Can we please make that bug critical?

Revision history for this message
Peter Würtz (pwuertz) wrote :

Still happening on 12.10.
Users can loose whole text files when trying to save changes with gedit!

Changed in gedit (CentOS):
status: Unknown → New
Revision history for this message
Traducao Freire (traducaofreire) wrote :

I have the same problem in Oracle Linux 5 and 6; CentOS 5 and 6 and in RedHat 5

Here is how to reporoduce the error

/etc/fstab
//192.168.1.100/Oracle /mnt/Oracle cifs username=orcl,password=orcl 0 0
/dev/sda1 /mnt/sda1 ntfs defaults 0 0

When you save a file to /mnt/Oracle or /mnt/sda1, gedit immediately wants you to reload it. If you reload, you lost your ability of undo any changes prior to the save, if you don't do what gedit wants, you may end up with an empty file "Save Anyway"

But if you save the file to any Linux partition such /u01/app/oracle... gedit works fine

Revision history for this message
Daniel (hackie) wrote :

The problem still exists in Ubuntu 13.10 (Linux 3.11.0-20-generic x86_64) with gedit 3.8.3-0ubuntu3

My fstab:
//ourserver.local/myshare /mnt/mymount cifs uid=1001,file_mode=0600,dir_mode=0700,credentials=/myhome/.smbcredentials,iocharset=utf8,sec=ntlm,nounix 0 0

I found an interesting link which assumes that the reason is a time-synchronization problem: https://forums.gentoo.org/viewtopic-t-495454-start-0.html#3567475. This makes sense since our NAS is a Netgear ReadyNAS with a time drift of ~20s per day and NTP doesn't seem to work on it. Latter means that I cannot do any serious tests on it.

Revision history for this message
TimSC (timsc) wrote :

This might be similar to the Virtualbox/gedit fails to save bug (https://bugs.launchpad.net/ubuntu/+source/gedit/+bug/341725) which I suspect is caused by glib and the way it saves to a temporary file, then renames without closing the file. The bug has been recorded as: https://bugzilla.gnome.org/show_bug.cgi?id=656225

Revision history for this message
JP Vossen (jp-jpsdomain) wrote :

My use case is a Mint 17.x VM using a VirtualBox vboxsf to a Win8.1 host. I had this same problem in Geany and it was driving me insane until I found http://wiki.geany.org/config/all_you_never_wanted_to_know_about_file_saving and then "Edit > Prefs > Various > use_atomic_file_saving: checked" fixed it for me. Be sure to read the URL as there are implications. Obviously this does not fix Gedit but it may be an acceptable work-around for some people.

Changed in gedit:
status: Confirmed → Expired
Revision history for this message
elatllat (elatllat) wrote :

Yes this seems to be resolved now.

> gedit -V
gedit - Version 3.28.1

> sshfs -V
SSHFS version 2.8
FUSE library version: 2.9.7
fusermount version: 2.9.7
using FUSE kernel interface version 7.19

> uname -r
4.15.0-20-generic

> cat /etc/issue
Ubuntu 18.04 LTS \n \l

Revision history for this message
Laurent Dinclaux (dreadlox) wrote :

On Ubuntu 19.10 it fails saying "Cannot handle “file:” locations in write mode. Please check that you typed the location correctly and try again."

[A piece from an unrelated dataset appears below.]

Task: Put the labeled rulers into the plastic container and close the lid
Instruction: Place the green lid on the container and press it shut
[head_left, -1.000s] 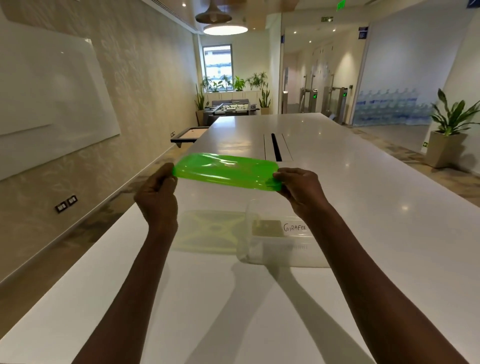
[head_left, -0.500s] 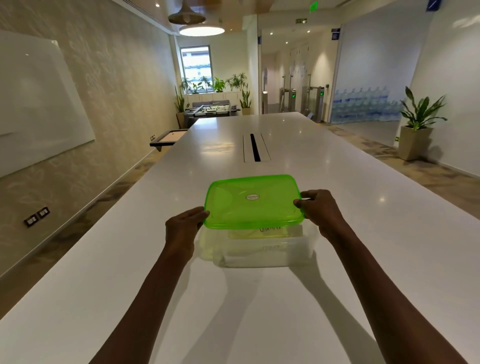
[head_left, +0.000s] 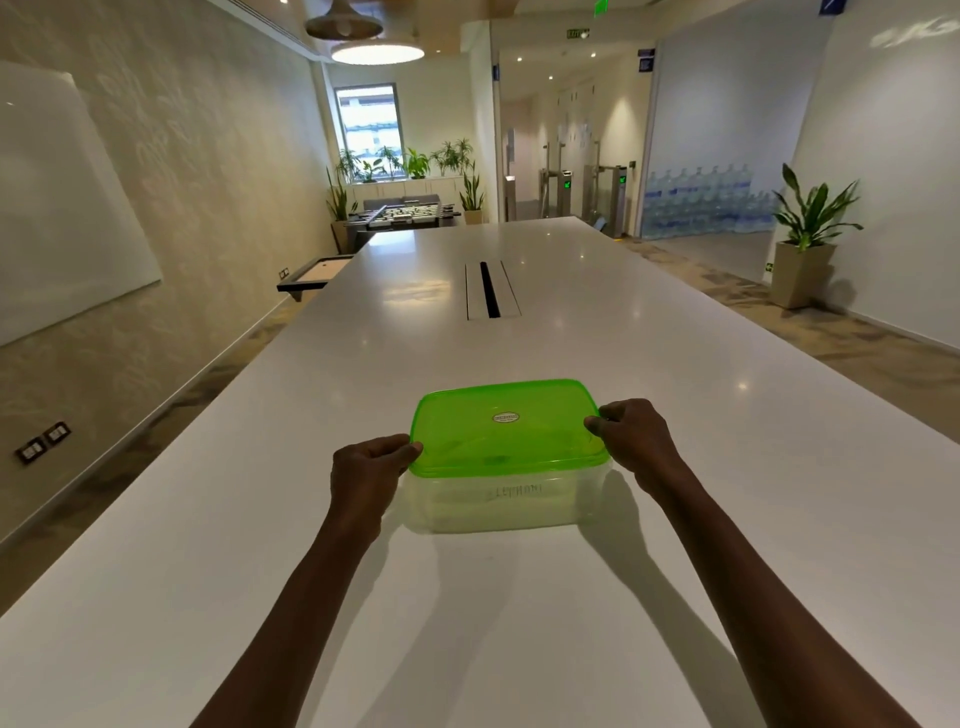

Revision history for this message
Nicolas Göddel (ngoeddel) wrote :

This bug also affects Ubuntu 19.10 with

$ gedit -V
gedit - Version 3.34.0

$ sshfs -V
SSHFS version 2.10.0
FUSE library version: 2.9.9
fusermount version: 2.9.9
using FUSE kernel interface version 7.19

$ uname -r
5.3.0-46-generic

$ lsb_release -a
No LSB modules are available.
Distributor ID: Ubuntu
Description: Ubuntu 19.10
Release: 19.10
Codename: eoan

I can not confirm what @elatllat was saying 2 years ago.

Revision history for this message
Dark Dragon (darkdragon-001) wrote :

This bug also affects me. For another bug, I created instructions on how to reproduce my samba setup via docker: https://gitlab.gnome.org/GNOME/gedit/-/issues/322#steps-to-reproduce

This might help reproducing this bug.